> ASSIGNED TASK
The expected result is the material below, reproduced exactly from its first line through the line containing "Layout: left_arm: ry".

- - -

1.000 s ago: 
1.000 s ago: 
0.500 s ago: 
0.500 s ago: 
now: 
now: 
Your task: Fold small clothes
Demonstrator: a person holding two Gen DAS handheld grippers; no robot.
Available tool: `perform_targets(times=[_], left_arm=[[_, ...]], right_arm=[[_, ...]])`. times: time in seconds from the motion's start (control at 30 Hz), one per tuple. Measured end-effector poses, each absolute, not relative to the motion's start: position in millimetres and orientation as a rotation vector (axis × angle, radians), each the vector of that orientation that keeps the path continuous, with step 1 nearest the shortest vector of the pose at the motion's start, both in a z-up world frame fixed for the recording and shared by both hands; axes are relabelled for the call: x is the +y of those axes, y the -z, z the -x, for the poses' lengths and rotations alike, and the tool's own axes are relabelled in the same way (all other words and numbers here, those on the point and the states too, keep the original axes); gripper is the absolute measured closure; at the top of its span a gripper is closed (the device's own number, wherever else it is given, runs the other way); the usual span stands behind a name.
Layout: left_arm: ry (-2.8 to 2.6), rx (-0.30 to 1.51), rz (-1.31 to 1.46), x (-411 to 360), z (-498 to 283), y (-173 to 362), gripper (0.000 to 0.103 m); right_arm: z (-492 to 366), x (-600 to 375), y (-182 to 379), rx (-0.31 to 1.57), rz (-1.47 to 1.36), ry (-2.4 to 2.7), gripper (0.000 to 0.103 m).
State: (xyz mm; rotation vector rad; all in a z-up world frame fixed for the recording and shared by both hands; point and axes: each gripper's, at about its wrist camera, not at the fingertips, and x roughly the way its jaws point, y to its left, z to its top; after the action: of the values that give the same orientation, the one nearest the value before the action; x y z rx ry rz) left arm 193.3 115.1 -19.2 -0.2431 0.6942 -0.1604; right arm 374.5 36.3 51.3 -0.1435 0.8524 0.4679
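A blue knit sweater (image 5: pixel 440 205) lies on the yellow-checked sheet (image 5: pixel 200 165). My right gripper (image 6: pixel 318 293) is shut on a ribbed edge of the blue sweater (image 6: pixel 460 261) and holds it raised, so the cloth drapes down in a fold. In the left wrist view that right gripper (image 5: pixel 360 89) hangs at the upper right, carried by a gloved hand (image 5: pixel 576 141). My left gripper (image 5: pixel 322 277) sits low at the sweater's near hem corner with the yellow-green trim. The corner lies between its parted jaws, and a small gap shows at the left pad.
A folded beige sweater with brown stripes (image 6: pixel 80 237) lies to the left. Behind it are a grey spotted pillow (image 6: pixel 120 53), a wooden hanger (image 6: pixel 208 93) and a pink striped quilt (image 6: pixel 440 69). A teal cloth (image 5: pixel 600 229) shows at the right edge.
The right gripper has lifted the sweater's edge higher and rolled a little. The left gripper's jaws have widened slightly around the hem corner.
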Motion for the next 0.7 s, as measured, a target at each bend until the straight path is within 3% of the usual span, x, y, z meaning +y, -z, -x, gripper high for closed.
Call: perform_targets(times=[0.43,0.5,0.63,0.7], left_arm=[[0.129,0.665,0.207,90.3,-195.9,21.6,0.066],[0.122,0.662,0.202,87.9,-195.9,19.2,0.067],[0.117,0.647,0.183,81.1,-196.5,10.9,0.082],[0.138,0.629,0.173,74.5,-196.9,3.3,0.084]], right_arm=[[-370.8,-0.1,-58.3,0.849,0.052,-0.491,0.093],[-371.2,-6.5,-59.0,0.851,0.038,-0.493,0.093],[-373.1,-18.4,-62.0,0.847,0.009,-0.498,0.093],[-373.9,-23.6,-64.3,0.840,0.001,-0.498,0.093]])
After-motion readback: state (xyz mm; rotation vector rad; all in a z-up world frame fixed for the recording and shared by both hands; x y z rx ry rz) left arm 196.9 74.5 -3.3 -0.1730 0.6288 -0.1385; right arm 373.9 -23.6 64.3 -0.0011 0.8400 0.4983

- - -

> WRITTEN ANSWER
1.000 s ago: 
1.000 s ago: 
0.500 s ago: 
0.500 s ago: 
now: 
now: 
Your task: Fold small clothes
Demonstrator: a person holding two Gen DAS handheld grippers; no robot.
Available tool: `perform_targets(times=[_], left_arm=[[_, ...]], right_arm=[[_, ...]])`. times: time in seconds from the motion's start (control at 30 Hz), one per tuple. Measured end-effector poses, each absolute, not relative to the motion's start: position in millimetres and orientation as a rotation vector (axis × angle, radians), each the vector of that orientation that keeps the path continuous, with step 1 nearest the shortest vector of the pose at the motion's start, both in a z-up world frame fixed for the recording and shared by both hands; axes are relabelled for the call: x is the +y of those axes, y the -z, z the -x, for the poses' lengths and rotations alike, and the tool's own axes are relabelled in the same way (all other words and numbers here, those on the point and the states too, keep the original axes); gripper is the absolute measured closure; at the top of its span a gripper is closed (the device's own number, wherever else it is given, runs the other way); the usual span stands behind a name.
Layout: left_arm: ry (-2.8 to 2.6), rx (-0.30 to 1.51), rz (-1.31 to 1.46), x (-411 to 360), z (-498 to 283), y (-173 to 362), gripper (0.000 to 0.103 m); right_arm: z (-492 to 366), x (-600 to 375), y (-182 to 379), rx (-0.31 to 1.57), rz (-1.47 to 1.36), ry (-2.4 to 2.7), gripper (0.000 to 0.103 m).

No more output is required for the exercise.